As a major response to improve the quality of maternal and newborn healthcare and end preventable maternal and neonatal deaths, MHMS with UNFPA support developed the nation’s first-ever Maternal and Perinatal Death Surveillance and Response (MPDSR) guidelines.  MPDSR is a qualitative in-depth investigation into the causes, circumstances and underlying factors of all maternal and perinatal deaths, which effectively guides actions to eliminate preventable maternal and perinatal deaths. It also reinforces the country’s health management information system, as MPDSR counts every death, and thereby enables an assessment of its true magnitude as well as the impact of actions taken to reduce it.

 

From 31 October to 3 November 2023, MHMS and UNFPA organized an intensive workshop in Suva, Fiji, to validate the MPDSR guidelines to ensure the alignment and compliance with the global standard, inviting 23 experts across the country who will constitute members of Fiji’s MPDSR Committees at all levels of the health sector, including Dr.
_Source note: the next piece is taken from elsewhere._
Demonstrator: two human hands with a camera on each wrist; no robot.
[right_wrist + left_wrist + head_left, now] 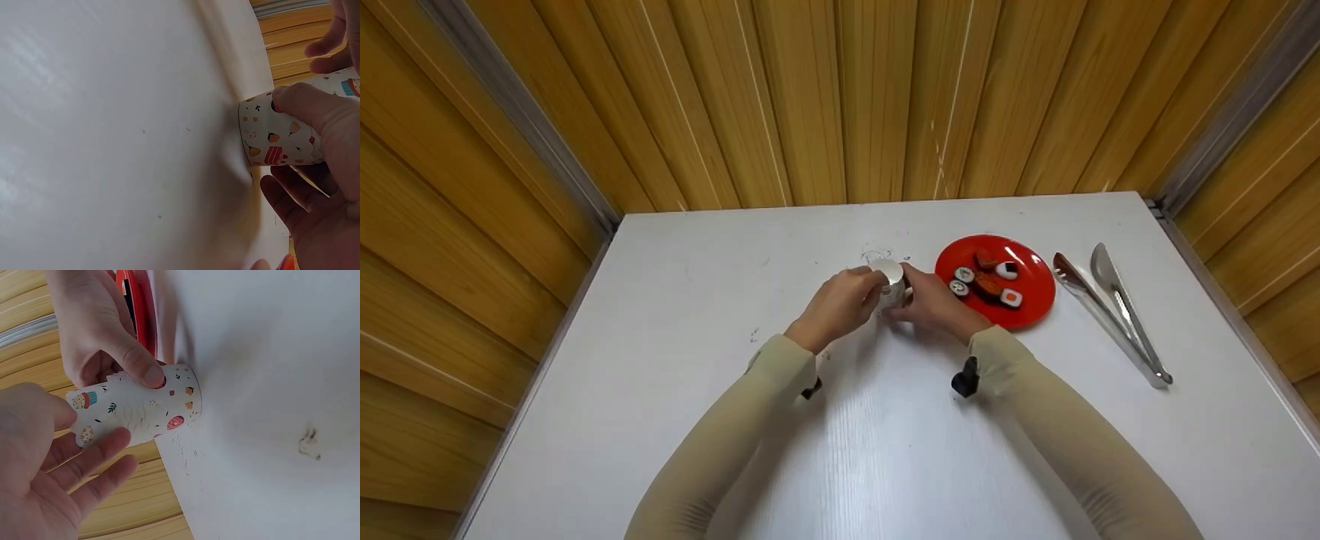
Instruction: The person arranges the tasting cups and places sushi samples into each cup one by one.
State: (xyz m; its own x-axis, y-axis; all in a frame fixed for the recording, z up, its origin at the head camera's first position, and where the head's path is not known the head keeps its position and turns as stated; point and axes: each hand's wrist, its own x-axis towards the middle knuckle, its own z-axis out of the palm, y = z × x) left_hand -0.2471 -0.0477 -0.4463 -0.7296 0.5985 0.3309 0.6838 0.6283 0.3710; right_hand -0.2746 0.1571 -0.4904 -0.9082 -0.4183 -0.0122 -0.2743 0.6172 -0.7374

Narube and other obstetricians, paediatricians, Sub-Divisional Medical Officers, midwives, and Data Officers from the Ministry’s Health Information Unit (HIU).  The participants also went through a Training of Trainers (ToT) towards becoming ‘certified MPDSR trainers,’ based on a newly developed national “MPDSR Training Package,” so that they themselves can readily conduct MPDSR at their respective health institutions, and also train their fellow health service providers on the new MPDSR tools.

 

The validation of national MPDSR guidelines, and ToT on MPDSR, were both not only conducted for the first time in Fiji, but also first among all the 14 Pacific island countries and territories that the UNFPA Pacific Sub-Regional Office (Fiji) serves. 

 

UNFPA Pacific Deputy Director, Dr. Mateen Ahmed Shaheen, who opened and supported throughout this groundbreaking workshop said, “When maternal and perinatal death reviews are completed properly and evidence-based recommendations are implemented, coupled with capacity development of relevant stakeholders at national, divisional and local levels, maternal and perinatal mortality can be drastically reduced. Let us together aim at reducing all preventable maternal and perinatal deaths from the country.  Zero is the only acceptable number.”